Fazer um Pix ficou mais seguro. Entraram em vigor nesta segunda-feira (2) as novas regras de segurança definidas pelo Banco Central (BC), desenhadas especificamente para combater a rapidez com que criminosos movimentam dinheiro roubado. A principal mudança é a evolução do Mecanismo Especial de Devolução (MED 2.0), que agora ganha “olhos” para rastrear valores transferidos entre múltiplas contas.
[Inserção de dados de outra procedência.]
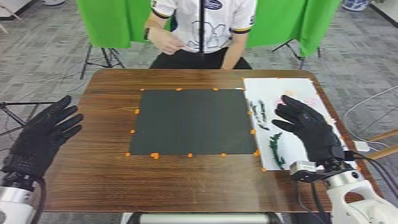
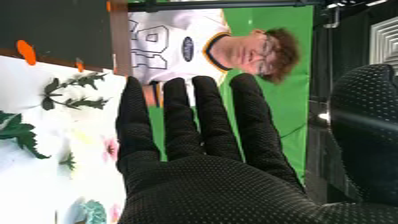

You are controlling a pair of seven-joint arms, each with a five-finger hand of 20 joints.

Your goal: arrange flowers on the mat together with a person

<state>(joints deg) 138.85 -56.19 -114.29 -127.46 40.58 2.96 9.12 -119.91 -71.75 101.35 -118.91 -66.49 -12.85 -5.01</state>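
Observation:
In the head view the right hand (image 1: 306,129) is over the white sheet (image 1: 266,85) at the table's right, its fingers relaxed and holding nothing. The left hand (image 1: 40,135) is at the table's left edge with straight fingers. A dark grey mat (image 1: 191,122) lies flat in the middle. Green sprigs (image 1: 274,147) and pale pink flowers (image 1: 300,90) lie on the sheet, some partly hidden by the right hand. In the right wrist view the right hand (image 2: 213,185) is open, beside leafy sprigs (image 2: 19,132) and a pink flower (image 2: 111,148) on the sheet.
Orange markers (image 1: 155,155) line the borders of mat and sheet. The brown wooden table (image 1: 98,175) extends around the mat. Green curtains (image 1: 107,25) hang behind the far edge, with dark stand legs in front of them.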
Até então, quando uma fraude ocorria, o bloqueio do valor muitas vezes falhava porque os criminosos transferiam o dinheiro rapidamente da primeira conta (geralmente de um “laranja”) para outras contas em cascata. Com a atualização, o sistema passa a rastrear o caminho do dinheiro e permite o bloqueio em contas intermediárias, e não apenas na conta de destino inicial.
O que muda na prática?
A expectativa do Banco Central e de especialistas em segurança digital é alta: estima-se que as mudanças possam reduzir em até 40% a efetividade dos golpes financeiros.
As principais alterações são:
- Rastreio em Cadeia: O sistema monitora o fluxo do dinheiro. Se o golpista receber o valor e transferir para outra conta imediatamente, o MED consegue identificar e bloquear o valor nessa segunda ou terceira conta.
- Bloqueio Automático: Contas com denúncia de fraude podem ter recursos bloqueados preventivamente, antes mesmo da conclusão da análise humana.
- Devolução Acelerada: O prazo para que a vítima tenha o dinheiro de volta na conta deve cair para até 11 dias após a contestação (antes, o processo podia se arrastar por semanas).
- Botão de Pânico: Os aplicativos bancários agora são obrigados a ter uma área de contestação visível e de fácil acesso, permitindo que a vítima acione o alerta sem precisar ligar para o SAC.
Atenção: O Banco Central reforça que o MED deve ser acionado apenas em casos de fraude, golpe, coação ou erro operacional do banco. A ferramenta NÃO serve para recuperar dinheiro enviado por engano (quando o próprio usuário digita a chave errada, por exemplo). Nesses casos, a negociação deve ser direta com quem recebeu.
Passo a passo: Caí em um golpe, e agora?
Com o novo sistema integrado, a agilidade da vítima é fundamental. Veja o que fazer:
- Conteste imediatamente: Acesse o aplicativo do seu banco e use a opção de contestação do Pix (geralmente na área do extrato ou em segurança).
- O sistema age: O seu banco comunica a instituição que recebeu o dinheiro em até 30 minutos.
- Bloqueio: Os recursos são bloqueados na conta do suspeito (ou nas contas seguintes para onde o dinheiro foi movido).
- Análise: Os bancos têm um prazo curto para analisar os indícios de fraude.
- Desfecho: Se a fraude for confirmada, o valor é estornado para a sua conta. Se não houver provas de crime, o recurso é liberado ao recebedor.